El lunes por la mañana, un juez que supervisa el caso del estado de Nueva York contra Luigi Mangione por el asesinato del CEO de UnitedHealthcare, Brian Thompson, dictaminó que algunas pruebas recogidas por la policía no pueden mostrarse a un jurado. Pero el verdadero circo estaba fuera del juzgado, donde un puñado de seguidores de Mangione decidió tratar sus recién adquiridas credenciales de prensa como una plataforma para comentarios sin filtro.
Molly Crane-Newman, reportera del New York Daily News, capturó la escena en video: Lena Weissbrot declaró que los hijos de Thompson "estaban mejor sin él" y que "necesitaban aprender a no ser como su papá". Otro asistente, que solo se identificó como Ashley, añadió servicialmente: "Estoy firme en mi postura. Que se joda Brian Thompson. Me importa un carajo que haya muerto". Normalmente, esto sería una nota menor de la prensa amarilla. Pero estos asistentes en particular llevaban credenciales de prensa colgando del cuello: pases emitidos por la ciudad de Nueva York que les permitían cruzar las líneas policiales y asistir a eventos oficiales.

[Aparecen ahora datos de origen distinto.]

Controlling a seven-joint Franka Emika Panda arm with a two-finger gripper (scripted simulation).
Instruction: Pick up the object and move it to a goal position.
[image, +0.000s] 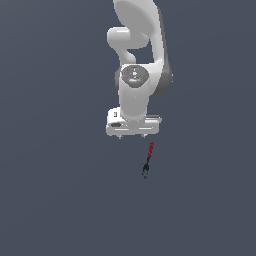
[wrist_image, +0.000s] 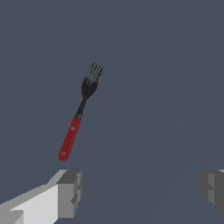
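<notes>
Hovering above the surface (image: 50, 200), my tool (wrist_image: 140, 192) stands released, its two fingers (wrist_image: 70, 192) spread wide with nothing between them. In the wrist view the fork (wrist_image: 78, 116) lies just beyond the finger on one side, clear of the gap and not centred in it. The red handle (wrist_image: 69, 140) ends close to that fingertip; the black tines (wrist_image: 92, 78) point away from the tool.

In the exterior view the fork (image: 148, 160) lies flat on the surface just below the hand, toward the exterior view's right of the hand's middle, apart from the tool and untouched.

Its long axis runs nearly straight away from the tool, tilted a little, so it lies roughly across the line joining the fingers. I judge that orientation suits a pinch on the handle. What the coming move turns on is the sideways offset: I would shift toward the fork until the handle sits between the fingers, then descend. No goal marker shows in either view.
</notes>
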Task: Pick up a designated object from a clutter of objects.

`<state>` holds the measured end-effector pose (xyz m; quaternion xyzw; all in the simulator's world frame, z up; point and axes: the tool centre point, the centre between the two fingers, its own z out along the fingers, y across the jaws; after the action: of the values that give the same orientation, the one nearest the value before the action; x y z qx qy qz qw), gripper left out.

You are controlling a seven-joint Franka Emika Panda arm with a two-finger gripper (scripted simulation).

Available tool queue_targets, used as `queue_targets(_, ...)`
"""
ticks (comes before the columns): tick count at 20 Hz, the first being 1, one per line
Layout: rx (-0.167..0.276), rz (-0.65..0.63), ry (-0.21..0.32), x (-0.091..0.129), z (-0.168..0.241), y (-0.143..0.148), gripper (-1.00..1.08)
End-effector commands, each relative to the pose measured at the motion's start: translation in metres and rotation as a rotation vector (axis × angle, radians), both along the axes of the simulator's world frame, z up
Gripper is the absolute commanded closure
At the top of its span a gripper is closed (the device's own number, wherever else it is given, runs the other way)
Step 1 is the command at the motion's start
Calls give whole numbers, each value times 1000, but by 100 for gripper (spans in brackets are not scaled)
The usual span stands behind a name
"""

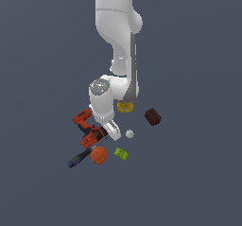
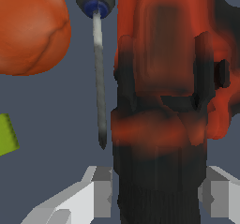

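The red-orange drill (image 1: 86, 127) with black parts lies on the grey floor among the clutter. In the wrist view the drill (image 2: 164, 78) fills the middle, its black part between my two fingers. My gripper (image 1: 103, 134) is down on the drill's body, and in the wrist view the gripper (image 2: 157, 195) has both white fingertips (image 2: 96, 190) pressed against the drill's sides. The drill still appears to rest on the floor.
The screwdriver (image 1: 78, 159) lies beside the drill, its shaft (image 2: 98, 78) close by. The orange ball (image 1: 98, 155), green piece (image 1: 121, 153), white ball (image 1: 129, 134), dark red block (image 1: 152, 117) and yellow bottle (image 1: 125, 106) lie around. The arm hides part of the bottle.
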<state>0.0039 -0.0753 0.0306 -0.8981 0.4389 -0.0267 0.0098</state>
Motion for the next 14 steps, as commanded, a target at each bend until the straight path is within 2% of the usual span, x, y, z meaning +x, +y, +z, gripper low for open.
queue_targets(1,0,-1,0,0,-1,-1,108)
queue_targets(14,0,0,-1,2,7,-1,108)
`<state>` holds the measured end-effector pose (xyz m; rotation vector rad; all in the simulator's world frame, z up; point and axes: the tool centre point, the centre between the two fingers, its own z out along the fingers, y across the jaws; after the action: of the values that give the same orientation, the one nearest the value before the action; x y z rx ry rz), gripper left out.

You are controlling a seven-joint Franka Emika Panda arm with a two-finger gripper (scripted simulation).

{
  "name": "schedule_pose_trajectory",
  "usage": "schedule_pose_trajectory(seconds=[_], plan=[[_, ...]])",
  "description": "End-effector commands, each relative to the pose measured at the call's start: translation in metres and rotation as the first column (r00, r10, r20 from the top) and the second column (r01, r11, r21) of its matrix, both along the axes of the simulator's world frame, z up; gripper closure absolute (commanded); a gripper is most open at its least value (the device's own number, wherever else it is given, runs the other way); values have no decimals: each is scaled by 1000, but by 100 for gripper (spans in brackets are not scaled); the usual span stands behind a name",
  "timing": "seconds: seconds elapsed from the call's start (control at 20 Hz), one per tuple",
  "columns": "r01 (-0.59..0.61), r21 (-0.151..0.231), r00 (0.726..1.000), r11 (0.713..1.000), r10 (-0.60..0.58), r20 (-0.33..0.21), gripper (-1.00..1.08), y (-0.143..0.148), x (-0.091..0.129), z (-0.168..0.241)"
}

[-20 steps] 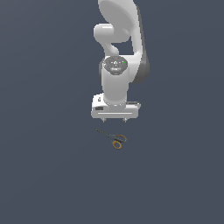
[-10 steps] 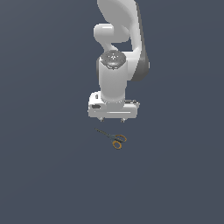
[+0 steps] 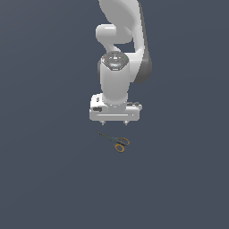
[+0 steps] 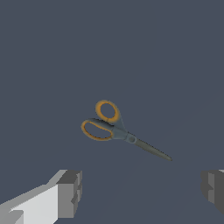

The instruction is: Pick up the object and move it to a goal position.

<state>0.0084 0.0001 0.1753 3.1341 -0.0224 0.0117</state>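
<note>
The object, a small pair of scissors (image 3: 115,141) with thin dark blades and two orange-yellow ring handles, lies flat on the dark grey floor; the wrist view shows it (image 4: 117,129) whole, blades closed. My gripper (image 3: 114,122) hangs just above and behind it in the exterior view, open, with only short finger stubs showing under the white hand. In the wrist view the two grey fingertips (image 4: 70,192) stand far apart, with nothing between them, and the scissors lie beyond them, apart from both.
The white arm (image 3: 120,49) rises behind the gripper toward the top of the exterior view. A plain dark grey floor (image 3: 49,179) lies all around, with no other objects in sight.
The hand has shifted slightly toward the exterior view's left and a little lower, with the wrist turning. The scissors have not moved.
</note>
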Motion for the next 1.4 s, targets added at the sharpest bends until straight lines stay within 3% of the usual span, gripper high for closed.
schedule_pose_trajectory(seconds=[0.0, 0.35, 0.65, 0.95, 1.35], plan=[[-22, -1, 1000, 1000, 22, -1, -92, -1, 0, -3], [-135, -6, 991, 991, 135, -4, -92, -3, -1, -19], [-282, -8, 959, 959, 282, -9, -92, -6, -2, -41], [-438, -7, 899, 899, 438, -13, -92, -9, -4, -64], [-620, 0, 784, 784, 620, -13, -92, -10, -9, -93]])
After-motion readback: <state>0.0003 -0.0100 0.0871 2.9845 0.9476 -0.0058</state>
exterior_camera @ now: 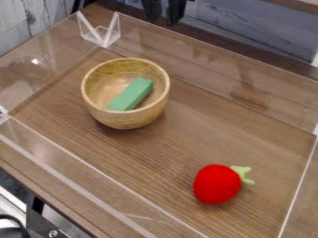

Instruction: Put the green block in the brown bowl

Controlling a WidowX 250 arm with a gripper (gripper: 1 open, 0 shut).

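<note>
Single overhead-oblique view of a wood-grain tabletop (211, 121) enclosed by low clear acrylic walls (74, 191). The brown bowl (125, 91), a round light-wood vessel with a thick rim, stands upright on the left half of the surface and serves as the landmark. The green block (130, 94), a pale-green bar, lies inside the bowl, leaning along the inner wall with one end near the bowl's floor and the other toward the rim on the side away from the camera. Down and to the right of the bowl, well apart from it, a red strawberry toy (218, 183) with a small green leafy cap rests on the tabletop. Beyond the bowl, at the far wall, stands a folded clear acrylic piece (99, 31). The gripper (165, 11) shows only as dark finger stubs at the upper frame edge, beyond the bowl and clear of it; whether the fingers are apart or together cannot be told, and nothing is seen between them.
</note>
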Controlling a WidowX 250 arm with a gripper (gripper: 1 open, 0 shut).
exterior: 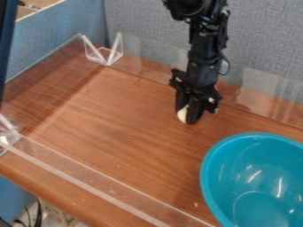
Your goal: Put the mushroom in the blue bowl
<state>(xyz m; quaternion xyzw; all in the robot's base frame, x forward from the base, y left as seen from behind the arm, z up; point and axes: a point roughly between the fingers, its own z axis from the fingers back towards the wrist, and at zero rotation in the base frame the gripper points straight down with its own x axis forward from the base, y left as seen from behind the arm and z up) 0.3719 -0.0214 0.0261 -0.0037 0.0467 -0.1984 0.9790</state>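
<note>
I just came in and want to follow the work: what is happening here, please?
The robot gripper is down at the table, with its fingers around the mushroom, which seems to rest on the wood. The blue bowl stands nearby, and the mushroom is not yet in it.
</note>
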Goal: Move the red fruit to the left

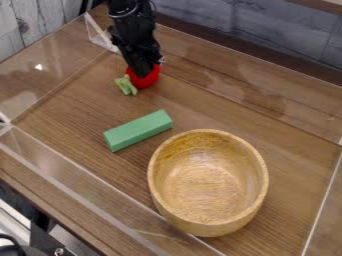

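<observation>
The red fruit (147,73) is a small bright red toy with a green leafy end (124,85) sticking out to its lower left. It rests on the wooden table near the back. My black gripper (142,68) points down from above and is shut on the red fruit, whose upper part is hidden behind the fingers.
A green rectangular block (138,130) lies in the middle of the table. A large wooden bowl (207,181) stands at the front right. Clear plastic walls (54,150) fence the table on the left, front and right.
</observation>
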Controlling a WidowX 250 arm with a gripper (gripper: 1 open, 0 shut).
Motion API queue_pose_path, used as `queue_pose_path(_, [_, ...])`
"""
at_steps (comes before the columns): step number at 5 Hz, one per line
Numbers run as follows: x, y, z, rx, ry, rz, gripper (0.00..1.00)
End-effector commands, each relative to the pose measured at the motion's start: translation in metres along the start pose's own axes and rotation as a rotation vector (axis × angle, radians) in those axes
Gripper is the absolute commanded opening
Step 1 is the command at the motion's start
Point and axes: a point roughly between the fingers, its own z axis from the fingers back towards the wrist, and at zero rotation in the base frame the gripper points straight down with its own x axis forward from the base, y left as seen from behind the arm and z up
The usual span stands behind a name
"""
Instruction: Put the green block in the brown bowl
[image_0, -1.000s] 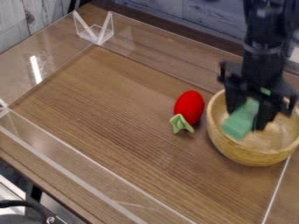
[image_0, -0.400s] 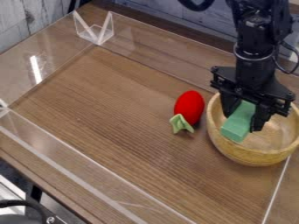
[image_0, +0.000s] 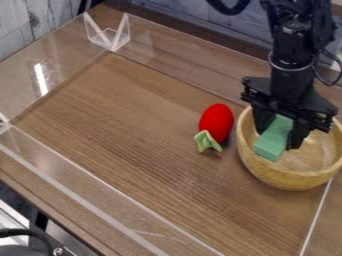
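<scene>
The brown bowl (image_0: 297, 173) sits at the right of the wooden table, a round tan wooden bowl with thick walls. My black gripper (image_0: 286, 130) points down over it and is shut on the green block (image_0: 274, 142), a flat mint-green piece held tilted between the fingers. The block's lower end reaches inside the bowl's rim, at the bowl's left side. Whether it touches the bowl's bottom I cannot tell.
A red strawberry toy with green leaves (image_0: 214, 124) lies just left of the bowl. Clear acrylic walls (image_0: 40, 80) fence the wooden table, with a folded clear piece (image_0: 107, 33) at the back left. The table's right edge runs close behind the bowl.
The gripper with the green block has shifted slightly left and rolled a little over the bowl during the first half second; since then it has held still.
</scene>
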Motion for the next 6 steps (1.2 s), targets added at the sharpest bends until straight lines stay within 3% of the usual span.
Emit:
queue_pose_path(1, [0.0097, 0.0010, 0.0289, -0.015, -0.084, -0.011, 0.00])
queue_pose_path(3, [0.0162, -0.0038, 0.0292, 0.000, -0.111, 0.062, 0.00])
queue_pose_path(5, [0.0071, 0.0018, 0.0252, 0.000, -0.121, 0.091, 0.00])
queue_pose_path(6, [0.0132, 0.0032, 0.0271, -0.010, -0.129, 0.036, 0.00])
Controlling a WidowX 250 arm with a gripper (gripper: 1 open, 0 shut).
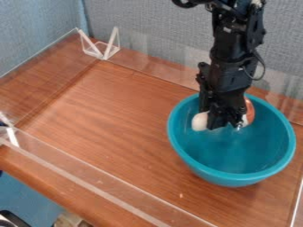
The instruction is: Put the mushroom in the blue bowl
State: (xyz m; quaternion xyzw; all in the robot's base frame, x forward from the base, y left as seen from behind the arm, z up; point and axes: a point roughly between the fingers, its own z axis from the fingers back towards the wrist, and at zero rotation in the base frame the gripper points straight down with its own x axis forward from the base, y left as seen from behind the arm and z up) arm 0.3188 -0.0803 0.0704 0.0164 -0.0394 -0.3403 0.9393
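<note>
The black arm [236, 40] reaches straight down into the blue bowl [231, 151], which stands on the wooden desk [95, 106] near its right edge. The hand [222, 117] is low inside the bowl, at the far side of its hollow, and the mushroom [208, 122] is there with it: the cream stem shows to the left of the fingers and a bit of the orange-red cap [249, 113] shows to the right. It seems that the fingers are closed on the mushroom across its middle, because it lies between them on its side and does not rest flat on the bottom of the bowl, though the contact itself is partly hidden by the hand. The grip from above makes sense, since the high wall of the bowl leaves free only the way from the top. The mushroom is already within the rim, so probably the carrying is done and only the release remains. For this the fingers must open and the hand must rise straight up, so that it does not catch the rim or pull the bowl. The glossy inside is smooth and curved, so the mushroom may roll a little toward the middle when it is freed. A small white wire stand [99, 43] sits at the far corner, well apart.
</note>
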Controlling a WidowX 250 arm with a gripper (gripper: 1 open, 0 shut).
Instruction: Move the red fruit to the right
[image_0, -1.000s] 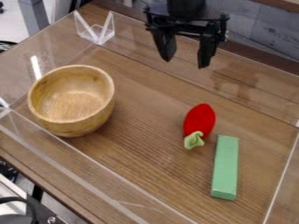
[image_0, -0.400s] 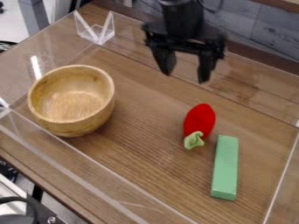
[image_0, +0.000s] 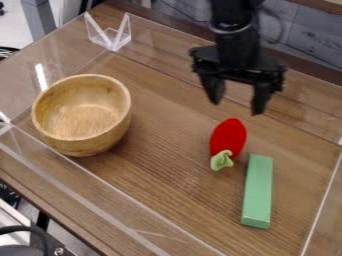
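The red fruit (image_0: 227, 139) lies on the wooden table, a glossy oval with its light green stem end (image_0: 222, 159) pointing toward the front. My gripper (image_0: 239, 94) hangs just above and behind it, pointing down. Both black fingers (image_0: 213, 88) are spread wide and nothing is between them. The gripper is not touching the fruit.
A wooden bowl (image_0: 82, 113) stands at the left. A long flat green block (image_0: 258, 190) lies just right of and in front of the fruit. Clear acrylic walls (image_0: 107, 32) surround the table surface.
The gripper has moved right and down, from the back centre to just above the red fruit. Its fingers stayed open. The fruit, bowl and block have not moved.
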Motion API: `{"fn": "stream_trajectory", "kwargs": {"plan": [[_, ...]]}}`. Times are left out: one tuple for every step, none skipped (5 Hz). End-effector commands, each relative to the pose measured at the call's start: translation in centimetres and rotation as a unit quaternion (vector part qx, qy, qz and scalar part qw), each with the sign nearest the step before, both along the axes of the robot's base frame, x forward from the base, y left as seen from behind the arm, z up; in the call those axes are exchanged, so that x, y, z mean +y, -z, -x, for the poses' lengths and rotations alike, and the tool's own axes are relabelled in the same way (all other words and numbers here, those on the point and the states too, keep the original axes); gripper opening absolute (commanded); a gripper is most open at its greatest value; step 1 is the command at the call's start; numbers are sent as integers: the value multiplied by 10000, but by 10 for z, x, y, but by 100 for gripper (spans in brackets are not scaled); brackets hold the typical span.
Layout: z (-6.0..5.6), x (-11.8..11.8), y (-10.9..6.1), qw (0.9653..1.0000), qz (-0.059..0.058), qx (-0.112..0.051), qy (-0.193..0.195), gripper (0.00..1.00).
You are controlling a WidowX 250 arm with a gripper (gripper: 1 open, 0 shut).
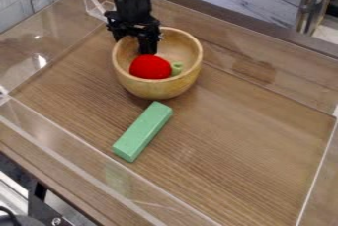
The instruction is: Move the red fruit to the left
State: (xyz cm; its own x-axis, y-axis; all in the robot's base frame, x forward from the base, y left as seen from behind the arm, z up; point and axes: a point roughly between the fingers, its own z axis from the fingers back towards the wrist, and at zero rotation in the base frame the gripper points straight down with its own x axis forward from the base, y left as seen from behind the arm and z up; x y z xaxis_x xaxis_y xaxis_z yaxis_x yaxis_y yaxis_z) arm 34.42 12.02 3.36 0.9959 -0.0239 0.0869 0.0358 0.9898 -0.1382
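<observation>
The red fruit (149, 67) lies inside the wooden bowl (189, 76), toward its front left. A small pale-green piece (175, 68) peeks out to the right of it. My black gripper (136, 42) hangs over the bowl's back-left rim, just behind and above the fruit. Its two fingers (152, 41) stand apart, pointing down into the bowl, and nothing shows between them. The fruit rests on the bowl, not lifted.
A long green rectangular block (142, 130) lies on the wooden table in front of the bowl. Clear plastic walls (34, 67) fence the work area on the left, front and right. Bare wood lies left of the bowl.
</observation>
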Motion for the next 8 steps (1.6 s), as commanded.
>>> {"fn": "stream_trajectory", "kwargs": {"plan": [[2, 7, -15, 9997, -50, -168, 174, 0], [10, 19, -25, 9995, -33, -203, 257, 0], [17, 23, -37, 9997, -24, -244, 70, 0], [23, 28, -48, 9995, -7, -282, -122, 0], [24, 39, -61, 9994, 40, -312, -116, 0], [24, 45, -57, 9997, 48, -241, -55, 0], [36, 58, -58, 9997, 56, -233, 43, 0], [47, 69, -66, 9996, 110, -244, -5, 0]]}}
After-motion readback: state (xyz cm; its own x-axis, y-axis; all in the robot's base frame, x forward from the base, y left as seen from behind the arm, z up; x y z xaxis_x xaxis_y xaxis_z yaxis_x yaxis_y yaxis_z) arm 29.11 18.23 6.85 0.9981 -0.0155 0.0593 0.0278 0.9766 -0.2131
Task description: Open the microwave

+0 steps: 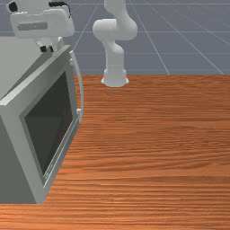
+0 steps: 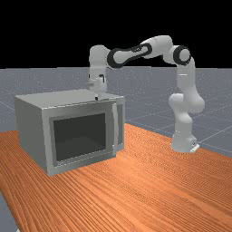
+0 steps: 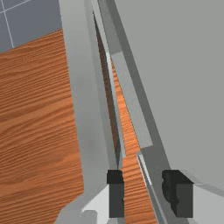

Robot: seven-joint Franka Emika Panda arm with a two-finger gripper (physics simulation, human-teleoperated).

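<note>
Microwave point(image 2: 31, 131) sits on the surface point(image 1: 148, 148) at the front view's left, its door point(image 1: 49, 121) slightly ajar, the handle point(image 1: 81, 90) along the door's far edge. I have my fingers point(image 1: 43, 48) spread wide, one near the door's top edge, one near the microwave's body.

Your microwave point(image 2: 70, 130) is a grey box, upright on the orange-brown wooden table point(image 2: 136, 190), at the far view's left. Its door point(image 1: 26, 157) has a dark rectangular window point(image 1: 51, 123) and a slim, pale, upright handle point(image 1: 81, 90). You have that door slightly ajar, the narrow gap widening toward the handle side.
</note>
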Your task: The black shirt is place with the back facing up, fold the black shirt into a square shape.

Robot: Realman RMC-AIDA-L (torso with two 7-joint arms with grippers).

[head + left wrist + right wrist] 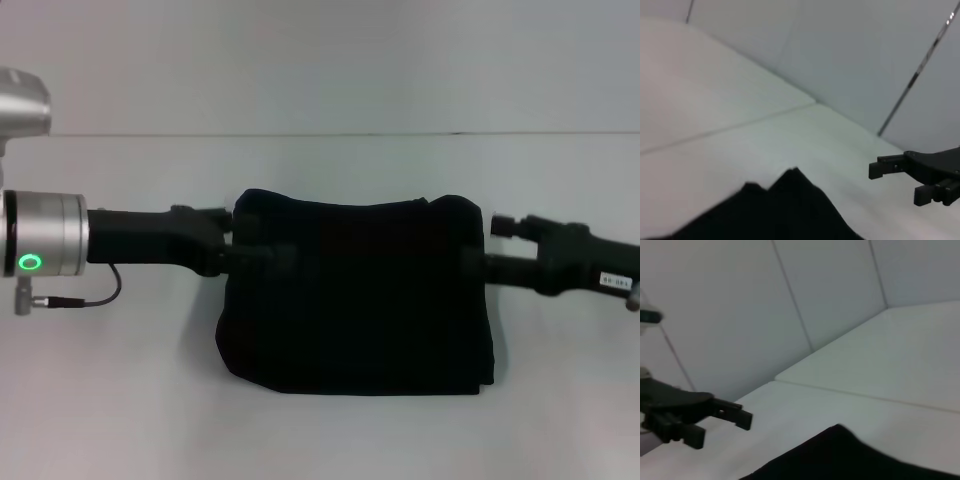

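Lying between my two grippers, the black shirt (355, 295) is a folded, plain rectangle, long axis running from one gripper to the other. My left gripper (262, 252) and right gripper (470, 258) pinch its far corners; bare table (320, 430) surrounds its other edges.

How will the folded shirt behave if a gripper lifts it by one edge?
Probably floppy: the shirt is soft cloth with rounded, sagging edges, so the far side would likely droop and the layers slip apart. It looks light for its bulk. It shouldn't roll or tip, since it lies flat on the table; pushing may bunch it.
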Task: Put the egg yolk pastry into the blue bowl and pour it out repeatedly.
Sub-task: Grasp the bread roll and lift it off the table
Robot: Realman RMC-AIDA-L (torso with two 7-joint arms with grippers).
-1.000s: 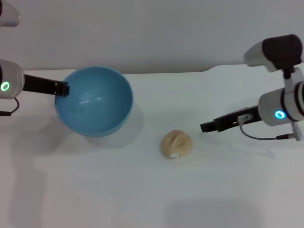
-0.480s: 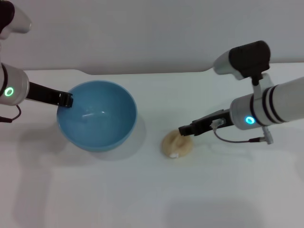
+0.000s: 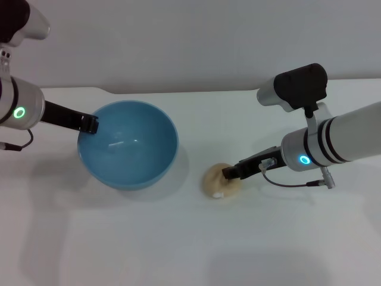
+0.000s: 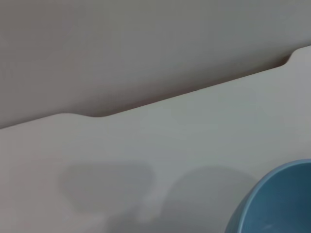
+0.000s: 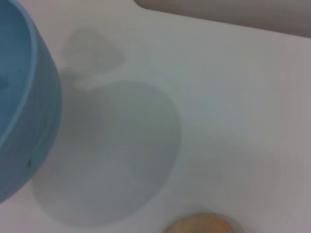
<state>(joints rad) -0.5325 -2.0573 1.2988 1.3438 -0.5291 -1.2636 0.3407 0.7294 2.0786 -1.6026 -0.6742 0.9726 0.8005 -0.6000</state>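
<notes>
The blue bowl (image 3: 128,145) is at the left of the white table, its opening up and empty. My left gripper (image 3: 89,123) is shut on its left rim. The bowl's edge also shows in the left wrist view (image 4: 277,204) and in the right wrist view (image 5: 24,121). The egg yolk pastry (image 3: 217,182) lies on the table to the right of the bowl, a small tan ball. My right gripper (image 3: 230,173) is down at the pastry's top right side, touching or just over it. The top of the pastry shows in the right wrist view (image 5: 199,225).
The white table (image 3: 178,238) ends at a far edge with a notch (image 3: 107,91) behind the bowl; a grey wall is beyond it. A cable (image 3: 286,182) hangs under my right wrist.
My right gripper moved left and down from beside the pastry onto it. My left gripper moved slightly right and down, and the bowl moved with it.
</notes>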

Los reporteros locales protestaron, y el exalcalde Eric Adams intervino para acusar a la administración actual de ser "imprudente" al acreditar periodistas. La ciudad define a un miembro de la prensa como alguien que "recopila y reporta noticias" a través de varios medios, incluido Internet. Pero, ¿qué separa a un reportero de una persona que presenció algo y publicó al respecto? ¿Un ensayo de Substack está al mismo nivel que una historia reportada? Es un atolladero definicional que podría afectar la recopilación de noticias mucho más allá del caso Mangione.
Al final del día, la administración del alcalde Zohran Mamdani anunció que estaba revisando el proceso de acreditación de prensa. Mamdani dijo más tarde que las tres mangionistas —que administran cuentas de redes sociales bajo ese apodo— nunca deberían haber recibido pases en primer lugar. El Ayuntamiento señaló los comentarios de Mamdani de que las tres fans "no entran en [el] debate" de quién debería obtener credenciales. Weissbrot parece haber estado publicando despachos de las audiencias de Mangione desde septiembre en un blog llamado The Bicoastal Beat, aunque no hay divulgación de sus esfuerzos organizativos. Karen Friedman Agnifilo, abogada de Mangione, condenó las declaraciones como "viles e irresponsables".
El incidente expone la línea cada vez más borrosa entre periodista, influencer, pesado, fan y activista. Si todo el mundo puede convertirse teóricamente en "medios", la acreditación se vuelve inútil, un punto subrayado por un candidato antivacunas de derecha conocido como "Sperminator" que previamente obtuvo un pase de prensa. La situación también revela fallas dentro del universo de apoyo a Mangione: algunos partidarios condenaron los comentarios, y People Over Profit NYC emitió un comunicado denunciándolos. Otros se preguntaron si el equipo legal de Mangione podría solicitar órdenes de alejamiento contra el grupo, acusándolos de sabotear deliberadamente al acusado.
Es imposible encontrar el punto medio en un caso donde la participación pública ha sido un sello distintivo de su notoriedad. Los seguidores han enviado más de 1.5 millones de dólares al fondo de defensa legal de Mangione; se informa que está inundado de cartas en la cárcel. La próxima selección del jurado seguramente preguntará a los posibles jurados si han compartido un meme de Luigi en el último año y medio. Este es el problema de ser el acusado favorito de Internet: eventualmente alguien meterá la pata, y tú tendrás que responder por ello.